*TASK OBJECTIVE*
Repeat word for word every line of the data below, from the first through the line containing "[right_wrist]", and stop there.

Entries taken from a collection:
-.-.-
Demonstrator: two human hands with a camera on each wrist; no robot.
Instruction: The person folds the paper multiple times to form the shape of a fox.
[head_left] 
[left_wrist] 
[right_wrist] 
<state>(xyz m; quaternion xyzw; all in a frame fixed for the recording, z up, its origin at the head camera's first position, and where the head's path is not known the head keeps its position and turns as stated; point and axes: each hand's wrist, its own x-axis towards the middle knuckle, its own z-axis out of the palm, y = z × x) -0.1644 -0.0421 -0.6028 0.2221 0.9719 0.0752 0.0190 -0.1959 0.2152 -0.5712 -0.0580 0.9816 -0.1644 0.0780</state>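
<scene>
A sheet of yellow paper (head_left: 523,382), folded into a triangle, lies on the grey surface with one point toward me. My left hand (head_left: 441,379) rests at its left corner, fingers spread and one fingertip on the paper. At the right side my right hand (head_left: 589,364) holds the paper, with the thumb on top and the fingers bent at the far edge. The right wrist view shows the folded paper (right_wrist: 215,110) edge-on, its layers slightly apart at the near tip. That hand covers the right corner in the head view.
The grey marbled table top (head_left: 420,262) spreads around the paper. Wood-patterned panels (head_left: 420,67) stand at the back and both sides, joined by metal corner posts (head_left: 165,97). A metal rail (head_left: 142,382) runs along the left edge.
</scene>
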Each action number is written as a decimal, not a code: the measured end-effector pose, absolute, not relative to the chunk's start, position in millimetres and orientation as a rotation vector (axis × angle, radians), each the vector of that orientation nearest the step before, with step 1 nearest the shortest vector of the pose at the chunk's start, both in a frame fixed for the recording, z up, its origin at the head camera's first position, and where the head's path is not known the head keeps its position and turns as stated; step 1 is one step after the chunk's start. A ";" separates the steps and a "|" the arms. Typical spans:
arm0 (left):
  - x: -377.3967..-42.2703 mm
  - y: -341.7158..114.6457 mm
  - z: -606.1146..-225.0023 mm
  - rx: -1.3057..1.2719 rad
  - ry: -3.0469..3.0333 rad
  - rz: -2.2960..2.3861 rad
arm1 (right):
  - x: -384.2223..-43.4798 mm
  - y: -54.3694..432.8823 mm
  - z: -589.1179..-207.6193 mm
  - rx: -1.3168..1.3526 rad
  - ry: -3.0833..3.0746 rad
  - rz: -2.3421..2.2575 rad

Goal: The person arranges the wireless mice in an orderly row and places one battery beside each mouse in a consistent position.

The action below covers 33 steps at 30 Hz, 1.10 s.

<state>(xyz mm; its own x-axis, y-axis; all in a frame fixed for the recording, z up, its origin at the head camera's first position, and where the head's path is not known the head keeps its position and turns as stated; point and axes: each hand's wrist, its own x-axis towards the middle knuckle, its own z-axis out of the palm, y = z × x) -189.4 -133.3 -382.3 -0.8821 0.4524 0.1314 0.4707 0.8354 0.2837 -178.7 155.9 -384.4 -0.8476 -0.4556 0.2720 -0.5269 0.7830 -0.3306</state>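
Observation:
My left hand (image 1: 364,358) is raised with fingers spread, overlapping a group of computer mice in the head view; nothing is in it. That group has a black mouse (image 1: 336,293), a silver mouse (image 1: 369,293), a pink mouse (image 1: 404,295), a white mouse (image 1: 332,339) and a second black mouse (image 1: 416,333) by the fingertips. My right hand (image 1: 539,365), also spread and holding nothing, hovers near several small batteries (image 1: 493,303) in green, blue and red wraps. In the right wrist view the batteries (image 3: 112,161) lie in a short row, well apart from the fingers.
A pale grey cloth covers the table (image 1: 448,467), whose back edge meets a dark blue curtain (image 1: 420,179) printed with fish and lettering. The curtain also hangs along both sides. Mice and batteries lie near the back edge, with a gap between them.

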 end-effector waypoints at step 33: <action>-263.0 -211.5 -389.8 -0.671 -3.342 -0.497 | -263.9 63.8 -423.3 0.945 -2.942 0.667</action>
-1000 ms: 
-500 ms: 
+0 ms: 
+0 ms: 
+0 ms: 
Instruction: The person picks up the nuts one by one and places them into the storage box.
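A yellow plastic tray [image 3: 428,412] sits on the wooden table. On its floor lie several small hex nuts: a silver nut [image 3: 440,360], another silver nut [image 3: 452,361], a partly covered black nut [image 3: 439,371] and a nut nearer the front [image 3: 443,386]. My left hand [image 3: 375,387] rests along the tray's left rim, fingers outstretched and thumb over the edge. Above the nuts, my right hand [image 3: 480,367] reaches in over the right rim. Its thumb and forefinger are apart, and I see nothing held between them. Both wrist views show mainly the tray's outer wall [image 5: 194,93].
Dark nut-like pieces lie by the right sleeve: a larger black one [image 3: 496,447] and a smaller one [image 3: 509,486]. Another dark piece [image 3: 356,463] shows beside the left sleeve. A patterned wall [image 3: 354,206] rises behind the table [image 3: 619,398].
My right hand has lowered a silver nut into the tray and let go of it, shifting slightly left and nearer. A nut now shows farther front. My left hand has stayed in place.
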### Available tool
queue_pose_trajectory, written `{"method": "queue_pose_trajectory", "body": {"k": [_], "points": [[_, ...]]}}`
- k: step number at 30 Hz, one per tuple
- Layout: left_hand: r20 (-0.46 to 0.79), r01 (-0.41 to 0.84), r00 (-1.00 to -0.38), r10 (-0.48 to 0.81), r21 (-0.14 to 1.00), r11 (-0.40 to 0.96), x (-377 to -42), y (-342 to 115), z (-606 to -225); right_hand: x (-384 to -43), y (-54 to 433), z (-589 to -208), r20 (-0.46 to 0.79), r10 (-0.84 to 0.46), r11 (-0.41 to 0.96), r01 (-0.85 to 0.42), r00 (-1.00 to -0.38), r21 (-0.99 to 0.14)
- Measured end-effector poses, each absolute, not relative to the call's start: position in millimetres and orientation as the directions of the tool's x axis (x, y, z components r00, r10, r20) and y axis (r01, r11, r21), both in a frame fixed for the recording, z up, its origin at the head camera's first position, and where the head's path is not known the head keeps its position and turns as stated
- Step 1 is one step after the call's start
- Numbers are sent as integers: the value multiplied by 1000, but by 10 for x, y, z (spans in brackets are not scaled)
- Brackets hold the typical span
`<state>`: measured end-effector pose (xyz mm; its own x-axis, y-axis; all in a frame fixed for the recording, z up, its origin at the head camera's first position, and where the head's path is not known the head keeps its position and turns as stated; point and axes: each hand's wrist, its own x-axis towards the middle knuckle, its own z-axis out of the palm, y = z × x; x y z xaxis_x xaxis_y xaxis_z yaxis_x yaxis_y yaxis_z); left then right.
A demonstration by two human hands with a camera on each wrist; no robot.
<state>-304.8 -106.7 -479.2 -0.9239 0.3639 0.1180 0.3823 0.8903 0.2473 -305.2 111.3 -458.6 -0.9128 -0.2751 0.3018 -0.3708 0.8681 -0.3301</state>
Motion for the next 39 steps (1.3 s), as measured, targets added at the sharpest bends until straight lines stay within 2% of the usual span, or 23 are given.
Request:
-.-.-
*RESPONSE BOX*
Demonstrator: two human hands with a camera on each wrist; no robot.
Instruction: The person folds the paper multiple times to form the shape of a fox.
[head_left] 
[left_wrist] 
[right_wrist] 

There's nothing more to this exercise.